Обедал у мамы, потом мы пошли с ней в театр — Студия Московского Художественного театра, «Гибель Надежды» Гейерманса (социал-демократ, голландец, родился (в) 1864 г., «натуралист»). Пьеса с большой фальшью, некоторые места (заключительный монолог сына в конце 1-го акта, многие слова матери и др.) необходимо бы вычеркнуть.
Истинное наслаждении от игры актеров. Напоминает старые времена Художественного театра. Ансамбль. Выделить, и то без уверенности, можно двух («старик» — Чехов (племянник Антона Павловича) и «бухгалтер» — Сушкевич). Массовые сцены, звуки моря и звонки пароходов, декорация — прелесть простоты. Публика плачет. Все играют с опущенными мускулами и в круге, редко выходя из образа. Все сделано без помощи старших (и режиссер — молодой), только проникнуто духом их работы. Новых приемов (по сравнению с Художественным театром прошлого) — нет.
Встреча с В. Немировичем-Данченкой, которому я в крайне любезной форме сказал все, в сущности: что «Роза и Крест» будет напечатана; отказался ему прочесть; впечатление Станиславского; о том, что предпочитаю работать про себя.
Немирович-Данченко говорил, что стихов никто у них (и в Художественном театре) читать не умеет (пробовали Пушкина — не вышло; «Коварство и любовь» пробуют в прозе).

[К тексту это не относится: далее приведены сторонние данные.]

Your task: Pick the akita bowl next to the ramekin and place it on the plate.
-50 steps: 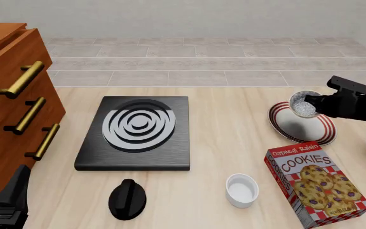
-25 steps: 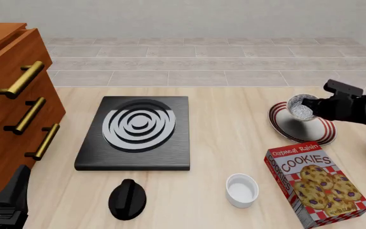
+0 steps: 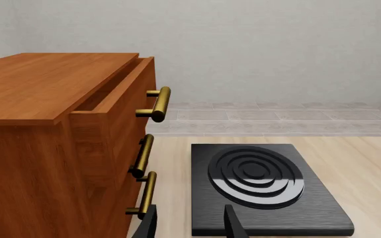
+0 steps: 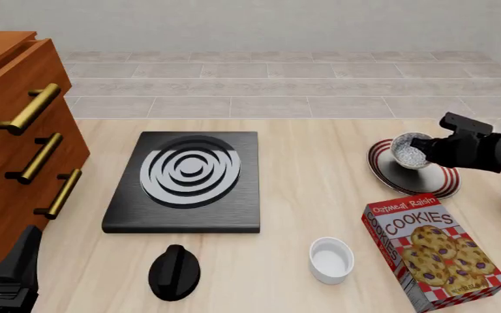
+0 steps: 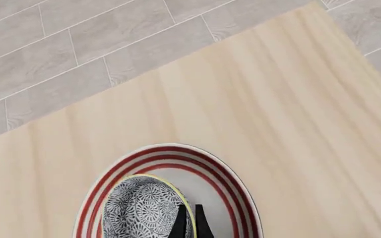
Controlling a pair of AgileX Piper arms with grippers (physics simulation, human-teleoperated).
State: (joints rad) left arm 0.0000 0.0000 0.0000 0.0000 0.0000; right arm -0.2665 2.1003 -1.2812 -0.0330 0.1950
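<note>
Speckled akita bowl (image 4: 409, 150) pinched at its rim by right gripper (image 4: 432, 151) | striped plate (image 4: 443, 184) directly beneath gripper | left gripper (image 3: 189, 225) spread, empty

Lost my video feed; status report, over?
Right gripper shut on bowl, over plate. Left gripper open, idle by stove. Nothing blocking.

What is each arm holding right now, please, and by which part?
The right tool is closed on the akita bowl, pinching its rim on the side facing the arm, above the plate. The left tool is open and holds nothing.
</note>
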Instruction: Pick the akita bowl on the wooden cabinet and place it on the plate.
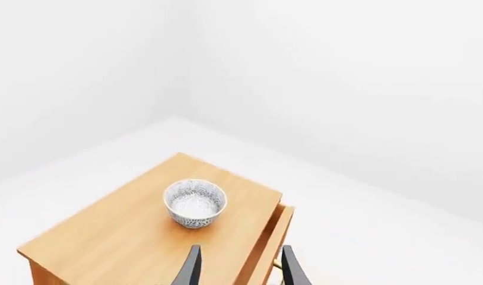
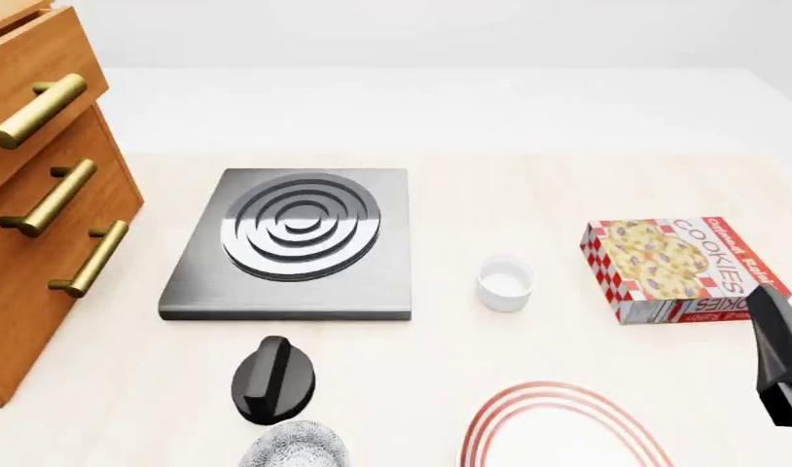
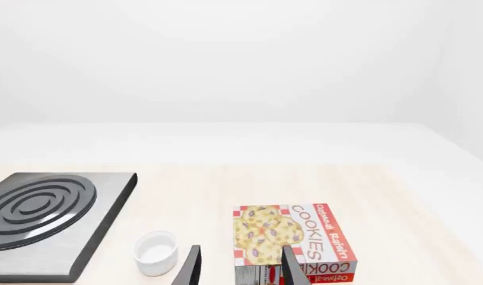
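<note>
Both jaws apart and empty, akita bowl (image 1: 194,203) mid-top on wooden cabinet (image 1: 123,237), clear of edges

The akita bowl (image 1: 194,203) is showing white under a fine dark grey speckled net. The wooden cabinet (image 1: 139,237) is glowing orange-brown, its bar handles (image 2: 49,198) brass. The plate (image 2: 565,433) is showing white with thin red rings. The stove slab (image 2: 296,243) is gleaming grey with concentric rings. The cookie box (image 2: 675,268) is wearing red-and-white checks; the cup (image 2: 505,281) is showing plain white, the knob (image 2: 272,379) black.
</note>
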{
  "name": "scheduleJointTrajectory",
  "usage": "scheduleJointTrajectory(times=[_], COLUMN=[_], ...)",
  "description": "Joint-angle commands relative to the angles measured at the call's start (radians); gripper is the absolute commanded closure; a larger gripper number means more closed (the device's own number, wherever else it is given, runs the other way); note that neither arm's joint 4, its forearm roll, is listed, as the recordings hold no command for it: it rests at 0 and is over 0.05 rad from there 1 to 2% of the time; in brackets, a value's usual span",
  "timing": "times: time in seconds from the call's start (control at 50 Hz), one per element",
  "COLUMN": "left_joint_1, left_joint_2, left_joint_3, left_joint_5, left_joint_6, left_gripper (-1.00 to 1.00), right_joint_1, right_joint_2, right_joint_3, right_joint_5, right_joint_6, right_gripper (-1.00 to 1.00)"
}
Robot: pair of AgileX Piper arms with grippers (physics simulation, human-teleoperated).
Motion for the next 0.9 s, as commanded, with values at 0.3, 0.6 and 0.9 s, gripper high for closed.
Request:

После спектакля убеждал М. И. Терещенко идти смотреть Студию.
1 мая
Опять находит тоска. Я правильно все-таки ответил сегодня Богомолову в Харьков — в ответ на письмо о тоске и одиночестве:
«Будь у Вас какая-нибудь любимая работа, „специальность“, Вы бы иначе себя чувствовали… Пока ее нет, все отношение к миру выходит женское, много „настроений“ и мало действия. Кому не одиноко? — Всем тяжело. Переносить эту тяжесть помогает только обладание своей атмосферой, хранение своего круга, и чем шире этот круг, чем больше он захватывает, тем более творческой становится жизнь… Завоевать хотя бы небольшое пространство воздуха, которым дышишь по своей воле, независимо от того, что ветер все время наносит на нас тоску или веселье, легко переходящее в ту же тоску, — это и есть действие мужественной воли, творческой воли».